Prof. Pietro Clemente: “Alberto Mario Cirese è promotore di questa fondamentale intuizione novecentesca, le periferie sono in sintonia con il mondo, le periferie diventano centro, instaurando un forte dialogo tra centro e periferia. Nella sua vita i suoi studi sono finalizzati a dare dignità alla cultura popolare, ai mondo locali dal cosmo al campanile. Ed è proprio la provincia italiana al centro del suo lavoro, lui rivendica il protagonismo del volgo. Per lui Rieti è una delle sue cinque patrie( il Molise, la marsica abruzzese, la Sardegna, il Messico).

Il Professore così sintetizza le tappe fondamentale del suo percorso di studi: il padre, raccoglitore di canti popolari, lo studio al Museè de l’Homme di Parigi, i contadini di Rieti. Ci auguriamo che la Fondazione Varrone che ha promosso questo straordinario momento di studio e confronto, dia continuità per aprire il fondo Cirese qui custodito alla comunità nazionale.”

Prof. Eugenio Testa: “La settimana Cirese fa vivere un patrimonio conservato dalla Fondazione di Rieti che potrebbe far diventare la città un centro aperto agli studi demoetnoantropoligi. Dobbiamo continuare questa iniziativa ed istituzionalizzarla ogni anno in tarda primavera.

Io mi occupo del Cirese dopo Cirese, attraverso le persone, le iniziative, i materiali e i luoghi che parlano di lui.

Oggi tutte le persone intervenute sono Cirese, ognuno di noi lo è , portandosi dentro un pezzo del suo lavoro, dei suoi studi ed insegnamenti.

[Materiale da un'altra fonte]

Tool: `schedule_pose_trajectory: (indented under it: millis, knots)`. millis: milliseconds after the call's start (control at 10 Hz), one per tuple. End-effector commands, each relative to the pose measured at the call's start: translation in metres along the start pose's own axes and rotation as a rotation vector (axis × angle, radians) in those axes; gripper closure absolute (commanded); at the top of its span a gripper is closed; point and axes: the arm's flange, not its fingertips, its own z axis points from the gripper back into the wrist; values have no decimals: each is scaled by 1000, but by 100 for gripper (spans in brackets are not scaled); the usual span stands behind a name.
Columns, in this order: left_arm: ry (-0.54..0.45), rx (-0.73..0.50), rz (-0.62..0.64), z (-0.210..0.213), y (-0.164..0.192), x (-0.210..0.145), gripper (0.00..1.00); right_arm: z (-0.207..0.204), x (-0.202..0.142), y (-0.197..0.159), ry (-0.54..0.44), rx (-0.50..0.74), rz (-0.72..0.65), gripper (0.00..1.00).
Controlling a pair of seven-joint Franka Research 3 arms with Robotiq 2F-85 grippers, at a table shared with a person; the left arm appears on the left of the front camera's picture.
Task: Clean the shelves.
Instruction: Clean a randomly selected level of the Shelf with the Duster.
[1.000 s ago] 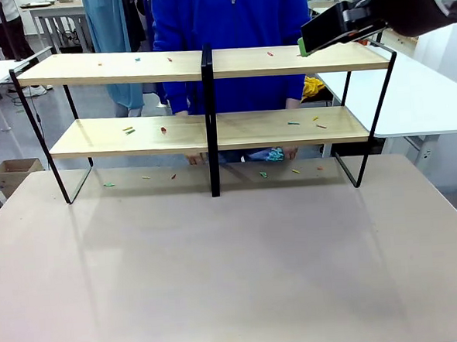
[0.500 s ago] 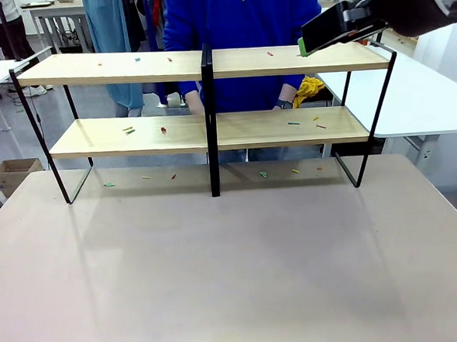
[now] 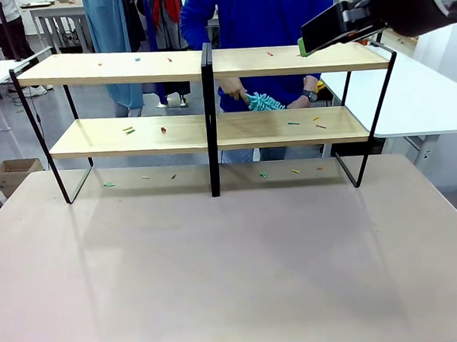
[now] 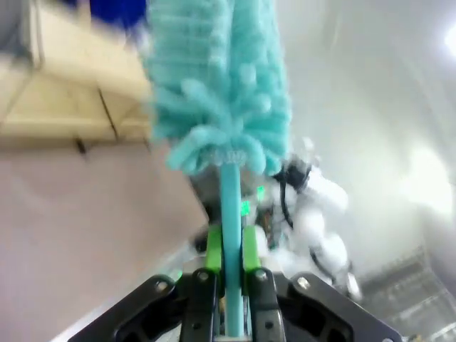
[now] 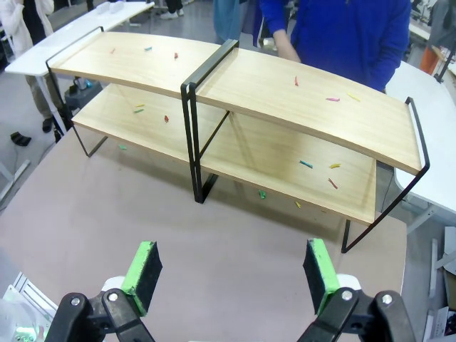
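**Item 1: wide two-tier rack of light-wood boards on a thin black metal frame, the shelves** (image 5: 242, 75). It stands ahead of and below your right gripper (image 5: 231, 274), whose jaws are spread wide on nothing. Small coloured scraps (image 5: 306, 164) lie on its boards. The boards look stiff, but the frame is probably light, so expect it to slide if you push hard. Sweep along the boards and keep off the frame.

**Item 2: teal fluffy duster on a thin teal plastic stem** (image 4: 221, 92). Your left gripper (image 4: 229, 267) is clenched on the stem just below the head, and the shelves lie up-left of the head. The head looks soft and light. The stem is likely slick and may twist, so keep your hold close under the head.
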Motion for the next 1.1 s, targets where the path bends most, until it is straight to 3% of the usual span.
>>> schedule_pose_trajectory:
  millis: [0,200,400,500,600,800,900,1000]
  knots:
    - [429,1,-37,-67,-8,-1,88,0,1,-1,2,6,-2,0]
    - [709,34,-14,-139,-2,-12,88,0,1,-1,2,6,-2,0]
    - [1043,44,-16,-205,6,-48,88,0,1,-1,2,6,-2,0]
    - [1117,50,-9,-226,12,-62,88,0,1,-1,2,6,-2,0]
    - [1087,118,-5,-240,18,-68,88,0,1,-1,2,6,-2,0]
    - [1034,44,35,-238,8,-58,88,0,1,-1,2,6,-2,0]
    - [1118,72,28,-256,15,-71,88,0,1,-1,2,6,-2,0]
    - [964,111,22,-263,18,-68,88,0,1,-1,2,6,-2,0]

Cirese vive nelle molte le iniziative editoriali che raccontano di figure che rappresentano i loro luoghi, i piedi nel borgo e le testa nel mondo, le figure che ha sempre cercato il Professore. Anche i luoghi le sue 5 patrie e forse di più, parlano di lui, i luoghi però vanno trasmessi, altrimenti il futuro dei giovani sarà privo della memoria del territorio”.

Ha chiuso gli interventi il Dott. Marinelli che ha ripercorso la vita reatina del Prof. Cirese, molto impegnato in politica e nelle sue ricerche sulla civiltà contadina della sabina.Prima della proiezione di un documentario con Alberto Mario Cirese, ha fatto un breve intervento, Elsa di Meo la curatrice dell’affascinante mostra sui pani, allestita nel foyer del Teatro S.Giorgio fino al 9 giugno. Presidente dell’Associazione ART.e S.I.A. che si occupa della ricerca dei pani tradizionali, a lei il Prof. Cirese ha affidato la sua scoperta sui pani rituali sardi.

Elsa di Meo: “Sono al servizio dei questa scoperta e cerco di promuoverla in tutta Italia. Cirese aveva riposto in me la sua fiducia. Con una felice intuizione aveva scoperto la relazione tra i pani e l’architettura e le croci, i rosoni delle Chiese. Svelando dietro l’arte dei pani, la geometria analitica delle rette parallele. Nell’elaborazione dei pani, aldilà dell’estetica, esiste una ripetizione di rigide regole, una sacralità nella preparazione da rendere quei pani trascendenti, l’incontro all’infinito delle rette parallele”.